--- What is required ---
Scan the records for the word "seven". Return each line where it is found.

--- Provided records ---
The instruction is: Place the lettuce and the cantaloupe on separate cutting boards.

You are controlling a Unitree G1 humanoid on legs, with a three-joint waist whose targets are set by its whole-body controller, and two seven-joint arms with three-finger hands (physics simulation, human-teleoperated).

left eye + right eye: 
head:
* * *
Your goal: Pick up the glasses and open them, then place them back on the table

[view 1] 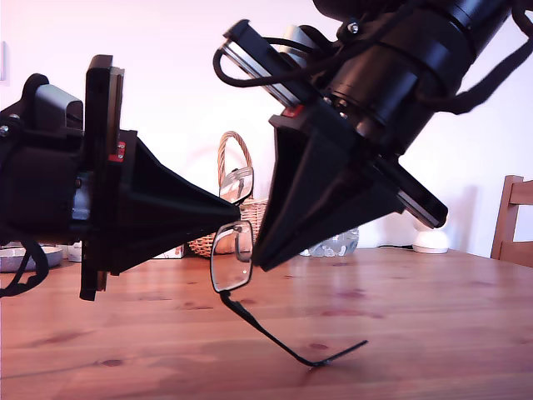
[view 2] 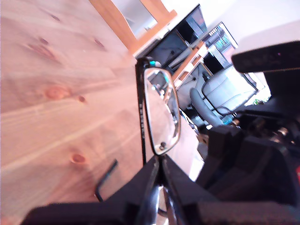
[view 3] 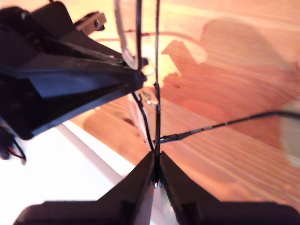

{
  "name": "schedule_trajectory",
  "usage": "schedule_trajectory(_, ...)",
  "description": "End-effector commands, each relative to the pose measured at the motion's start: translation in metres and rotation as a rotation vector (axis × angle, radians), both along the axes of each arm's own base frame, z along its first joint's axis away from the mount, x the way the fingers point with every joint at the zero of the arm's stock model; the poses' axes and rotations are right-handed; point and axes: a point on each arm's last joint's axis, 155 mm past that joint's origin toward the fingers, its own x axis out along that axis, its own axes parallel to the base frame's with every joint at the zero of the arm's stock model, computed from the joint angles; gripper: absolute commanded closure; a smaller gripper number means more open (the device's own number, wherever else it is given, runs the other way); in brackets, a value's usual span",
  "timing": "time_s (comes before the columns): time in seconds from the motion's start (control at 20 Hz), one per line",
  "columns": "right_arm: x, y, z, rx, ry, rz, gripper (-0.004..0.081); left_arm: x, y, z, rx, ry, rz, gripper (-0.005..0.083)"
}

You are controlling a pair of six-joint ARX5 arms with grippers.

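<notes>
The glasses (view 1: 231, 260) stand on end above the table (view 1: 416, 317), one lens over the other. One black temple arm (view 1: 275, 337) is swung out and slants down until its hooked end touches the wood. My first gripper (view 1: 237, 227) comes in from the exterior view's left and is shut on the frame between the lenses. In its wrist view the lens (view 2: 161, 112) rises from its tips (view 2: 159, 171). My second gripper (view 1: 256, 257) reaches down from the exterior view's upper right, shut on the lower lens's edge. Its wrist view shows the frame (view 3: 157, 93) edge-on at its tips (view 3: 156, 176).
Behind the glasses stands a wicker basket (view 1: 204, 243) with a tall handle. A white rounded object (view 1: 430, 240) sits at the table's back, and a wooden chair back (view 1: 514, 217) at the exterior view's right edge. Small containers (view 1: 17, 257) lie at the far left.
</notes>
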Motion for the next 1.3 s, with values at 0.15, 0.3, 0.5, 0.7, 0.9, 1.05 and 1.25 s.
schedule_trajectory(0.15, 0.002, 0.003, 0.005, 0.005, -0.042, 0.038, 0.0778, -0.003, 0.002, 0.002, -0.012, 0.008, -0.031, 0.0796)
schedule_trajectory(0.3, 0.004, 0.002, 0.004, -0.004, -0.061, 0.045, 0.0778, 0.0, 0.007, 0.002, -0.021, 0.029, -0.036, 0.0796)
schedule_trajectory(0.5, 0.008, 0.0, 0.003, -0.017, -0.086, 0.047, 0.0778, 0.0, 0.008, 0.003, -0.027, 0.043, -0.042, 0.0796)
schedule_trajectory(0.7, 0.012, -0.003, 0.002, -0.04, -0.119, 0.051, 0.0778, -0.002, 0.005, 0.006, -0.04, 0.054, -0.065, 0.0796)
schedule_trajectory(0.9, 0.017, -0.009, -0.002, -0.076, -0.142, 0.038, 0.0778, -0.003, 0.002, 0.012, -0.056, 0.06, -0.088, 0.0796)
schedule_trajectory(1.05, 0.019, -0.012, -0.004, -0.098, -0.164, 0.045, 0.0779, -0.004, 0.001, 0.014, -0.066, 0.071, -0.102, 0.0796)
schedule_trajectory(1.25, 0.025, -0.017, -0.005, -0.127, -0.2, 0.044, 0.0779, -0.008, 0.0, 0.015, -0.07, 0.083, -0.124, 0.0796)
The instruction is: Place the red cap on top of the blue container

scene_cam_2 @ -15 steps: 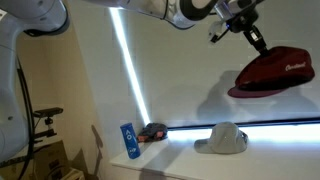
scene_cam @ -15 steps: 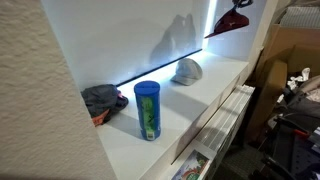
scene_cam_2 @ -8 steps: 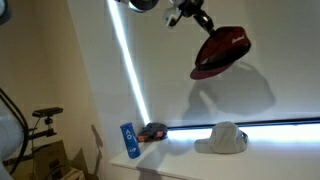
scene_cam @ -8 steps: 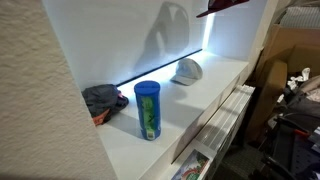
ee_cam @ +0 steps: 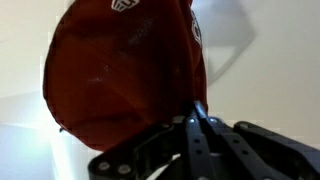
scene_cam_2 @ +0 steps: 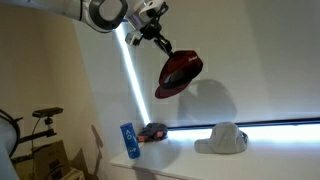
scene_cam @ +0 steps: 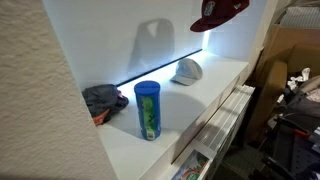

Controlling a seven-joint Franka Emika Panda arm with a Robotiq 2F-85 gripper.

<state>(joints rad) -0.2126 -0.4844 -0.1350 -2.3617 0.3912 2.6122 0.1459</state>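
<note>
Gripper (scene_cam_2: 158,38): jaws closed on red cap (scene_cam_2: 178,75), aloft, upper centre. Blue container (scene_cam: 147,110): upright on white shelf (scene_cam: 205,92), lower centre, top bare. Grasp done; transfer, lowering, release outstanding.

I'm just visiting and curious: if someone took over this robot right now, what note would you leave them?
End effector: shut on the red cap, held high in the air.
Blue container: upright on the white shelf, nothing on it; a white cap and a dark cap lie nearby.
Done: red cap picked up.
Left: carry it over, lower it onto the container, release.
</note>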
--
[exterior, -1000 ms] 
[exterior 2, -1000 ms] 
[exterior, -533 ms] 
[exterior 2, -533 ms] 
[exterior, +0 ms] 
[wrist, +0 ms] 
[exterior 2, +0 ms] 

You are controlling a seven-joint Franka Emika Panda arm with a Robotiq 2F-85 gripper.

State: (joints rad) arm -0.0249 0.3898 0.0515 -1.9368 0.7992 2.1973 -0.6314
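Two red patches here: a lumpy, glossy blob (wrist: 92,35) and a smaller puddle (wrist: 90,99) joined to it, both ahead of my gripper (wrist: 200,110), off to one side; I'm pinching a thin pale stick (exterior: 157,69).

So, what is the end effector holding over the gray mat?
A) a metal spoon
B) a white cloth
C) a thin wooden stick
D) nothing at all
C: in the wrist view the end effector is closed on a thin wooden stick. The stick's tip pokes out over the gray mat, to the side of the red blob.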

--- Exercise result ---
You are controlling a Unitree G1 humanoid on legs, with a three-joint waist whose targets are set by its whole-body controller, and two seven-joint arms with three-finger hands (physics simulation, human-teleoperated).
Controlling a seven-joint Franka Emika Panda arm with a Robotiq 2F-85 gripper.
You are controlling a seven-joint Franka Emika Panda arm with a Robotiq 2F-85 gripper.

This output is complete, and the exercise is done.